> **Supplied data**:
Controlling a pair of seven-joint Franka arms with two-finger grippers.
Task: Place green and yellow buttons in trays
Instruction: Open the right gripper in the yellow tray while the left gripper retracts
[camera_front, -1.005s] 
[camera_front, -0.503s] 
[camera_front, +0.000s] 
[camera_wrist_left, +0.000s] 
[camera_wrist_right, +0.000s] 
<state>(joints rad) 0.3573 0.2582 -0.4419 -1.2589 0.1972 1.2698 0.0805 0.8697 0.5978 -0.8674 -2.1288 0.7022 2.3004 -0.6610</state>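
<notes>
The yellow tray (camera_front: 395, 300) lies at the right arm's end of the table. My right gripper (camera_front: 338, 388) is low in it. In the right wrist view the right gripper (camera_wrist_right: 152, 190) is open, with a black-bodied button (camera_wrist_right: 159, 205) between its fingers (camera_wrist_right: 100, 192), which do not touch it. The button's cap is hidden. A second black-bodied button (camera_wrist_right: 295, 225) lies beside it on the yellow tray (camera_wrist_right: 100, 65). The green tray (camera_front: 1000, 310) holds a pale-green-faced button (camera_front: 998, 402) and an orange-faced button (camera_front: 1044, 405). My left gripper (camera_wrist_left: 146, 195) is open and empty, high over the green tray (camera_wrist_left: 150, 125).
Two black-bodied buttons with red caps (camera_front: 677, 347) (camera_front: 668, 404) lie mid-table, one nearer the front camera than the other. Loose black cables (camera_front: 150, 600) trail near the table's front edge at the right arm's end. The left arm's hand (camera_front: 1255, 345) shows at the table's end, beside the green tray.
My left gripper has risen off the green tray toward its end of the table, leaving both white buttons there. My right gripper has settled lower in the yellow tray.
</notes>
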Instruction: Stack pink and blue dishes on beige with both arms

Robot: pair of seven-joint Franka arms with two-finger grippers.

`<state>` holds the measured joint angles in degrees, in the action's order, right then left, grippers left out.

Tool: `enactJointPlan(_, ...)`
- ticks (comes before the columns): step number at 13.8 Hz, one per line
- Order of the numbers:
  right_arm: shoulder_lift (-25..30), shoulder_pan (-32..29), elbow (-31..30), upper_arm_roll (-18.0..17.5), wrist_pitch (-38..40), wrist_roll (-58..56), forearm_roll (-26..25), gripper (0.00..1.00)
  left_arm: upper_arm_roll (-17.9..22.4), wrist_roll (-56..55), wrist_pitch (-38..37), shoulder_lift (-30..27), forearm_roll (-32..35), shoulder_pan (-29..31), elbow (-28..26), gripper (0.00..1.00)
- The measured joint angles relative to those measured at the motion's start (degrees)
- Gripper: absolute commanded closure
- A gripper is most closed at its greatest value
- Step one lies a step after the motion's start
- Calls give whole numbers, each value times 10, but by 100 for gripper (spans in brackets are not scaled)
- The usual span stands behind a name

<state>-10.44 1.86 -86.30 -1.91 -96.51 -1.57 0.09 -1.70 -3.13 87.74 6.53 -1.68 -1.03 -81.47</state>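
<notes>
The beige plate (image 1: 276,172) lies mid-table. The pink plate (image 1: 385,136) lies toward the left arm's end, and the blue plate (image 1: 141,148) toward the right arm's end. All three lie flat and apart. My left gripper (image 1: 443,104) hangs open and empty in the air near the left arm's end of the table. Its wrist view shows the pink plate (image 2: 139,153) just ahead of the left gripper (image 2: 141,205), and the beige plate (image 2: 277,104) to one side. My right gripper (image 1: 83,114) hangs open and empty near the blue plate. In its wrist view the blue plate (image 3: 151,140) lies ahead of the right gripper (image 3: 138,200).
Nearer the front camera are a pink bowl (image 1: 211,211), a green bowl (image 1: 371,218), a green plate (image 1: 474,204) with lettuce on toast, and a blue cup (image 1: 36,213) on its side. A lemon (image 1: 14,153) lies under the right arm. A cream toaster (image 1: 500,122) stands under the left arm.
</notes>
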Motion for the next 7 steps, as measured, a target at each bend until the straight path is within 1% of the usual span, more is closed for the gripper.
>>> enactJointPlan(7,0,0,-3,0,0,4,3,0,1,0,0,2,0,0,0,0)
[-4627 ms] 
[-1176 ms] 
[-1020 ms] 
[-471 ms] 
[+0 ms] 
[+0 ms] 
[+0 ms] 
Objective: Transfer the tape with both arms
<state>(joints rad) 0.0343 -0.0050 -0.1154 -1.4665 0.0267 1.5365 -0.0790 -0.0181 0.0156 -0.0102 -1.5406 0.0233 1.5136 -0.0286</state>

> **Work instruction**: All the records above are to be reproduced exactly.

> **Expected output**:
Controlling a pair of seven-joint Franka arms with two-finger grippers.
Task: Place green and yellow buttons in trays
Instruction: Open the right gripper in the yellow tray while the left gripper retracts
[camera_front, -1.005s] 
[camera_front, -0.503s] 
[camera_front, +0.000s] 
[camera_wrist_left, +0.000s] 
[camera_wrist_right, +0.000s] 
<state>(joints rad) 0.3573 0.2582 -0.4419 -1.2589 0.1972 1.2698 0.0805 0.8697 0.5978 -0.8674 -2.1288 0.7022 2.3004 -0.6610</state>
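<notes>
The yellow tray (camera_front: 395, 300) lies at the right arm's end of the table. My right gripper (camera_front: 338, 388) is low in it. In the right wrist view the right gripper (camera_wrist_right: 152, 190) is open, with a black-bodied button (camera_wrist_right: 159, 205) between its fingers (camera_wrist_right: 100, 192), which do not touch it. The button's cap is hidden. A second black-bodied button (camera_wrist_right: 295, 225) lies beside it on the yellow tray (camera_wrist_right: 100, 65). The green tray (camera_front: 1000, 310) holds a pale-green-faced button (camera_front: 998, 402) and an orange-faced button (camera_front: 1044, 405). My left gripper (camera_wrist_left: 146, 195) is open and empty, high over the green tray (camera_wrist_left: 150, 125).
Two black-bodied buttons with red caps (camera_front: 677, 347) (camera_front: 668, 404) lie mid-table, one nearer the front camera than the other. Loose black cables (camera_front: 150, 600) trail near the table's front edge at the right arm's end. The left arm's hand (camera_front: 1255, 345) shows at the table's end, beside the green tray.
My left gripper has risen off the green tray toward its end of the table, leaving both white buttons there. My right gripper has settled lower in the yellow tray.
</notes>
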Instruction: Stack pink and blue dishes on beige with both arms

Robot: pair of seven-joint Franka arms with two-finger grippers.

`<state>` holds the measured joint angles in degrees, in the action's order, right then left, grippers left out.

Tool: `enactJointPlan(_, ...)`
- ticks (comes before the columns): step number at 13.8 Hz, one per line
- Order of the numbers:
  right_arm: shoulder_lift (-25..30), shoulder_pan (-32..29), elbow (-31..30), upper_arm_roll (-18.0..17.5), wrist_pitch (-38..40), wrist_roll (-58..56), forearm_roll (-26..25), gripper (0.00..1.00)
  left_arm: upper_arm_roll (-17.9..22.4), wrist_roll (-56..55), wrist_pitch (-38..37), shoulder_lift (-30..27), forearm_roll (-32..35), shoulder_pan (-29..31), elbow (-28..26), gripper (0.00..1.00)
- The measured joint angles relative to those measured at the motion's start (degrees)
- Gripper: absolute commanded closure
- A gripper is most closed at its greatest value
- Step one lies a step after the motion's start
- Calls give whole numbers, each value times 10, but by 100 for gripper (spans in brackets are not scaled)
- The usual span stands behind a name

<state>-10.44 1.86 -86.30 -1.91 -96.51 -1.57 0.09 -1.70 -3.13 87.74 6.53 -1.68 -1.03 -81.47</state>
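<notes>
The beige plate (image 1: 276,172) lies mid-table. The pink plate (image 1: 385,136) lies toward the left arm's end, and the blue plate (image 1: 141,148) toward the right arm's end. All three lie flat and apart. My left gripper (image 1: 443,104) hangs open and empty in the air near the left arm's end of the table. Its wrist view shows the pink plate (image 2: 139,153) just ahead of the left gripper (image 2: 141,205), and the beige plate (image 2: 277,104) to one side. My right gripper (image 1: 83,114) hangs open and empty near the blue plate. In its wrist view the blue plate (image 3: 151,140) lies ahead of the right gripper (image 3: 138,200).
Nearer the front camera are a pink bowl (image 1: 211,211), a green bowl (image 1: 371,218), a green plate (image 1: 474,204) with lettuce on toast, and a blue cup (image 1: 36,213) on its side. A lemon (image 1: 14,153) lies under the right arm. A cream toaster (image 1: 500,122) stands under the left arm.
</notes>
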Motion for the next 7 steps, as measured, a target at each bend until the straight path is within 1% of the usual span, more is closed for the gripper.
>>> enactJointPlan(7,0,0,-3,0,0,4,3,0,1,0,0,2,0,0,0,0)
[-4627 ms] 
[-1176 ms] 
[-1020 ms] 
[-471 ms] 
[+0 ms] 
[+0 ms] 
[+0 ms] 
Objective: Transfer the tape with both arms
<state>(joints rad) 0.0343 -0.0050 -0.1154 -1.4665 0.0267 1.5365 -0.0790 -0.0181 0.0156 -0.0102 -1.5406 0.0233 1.5136 -0.0286</state>

The given answer completes the exercise.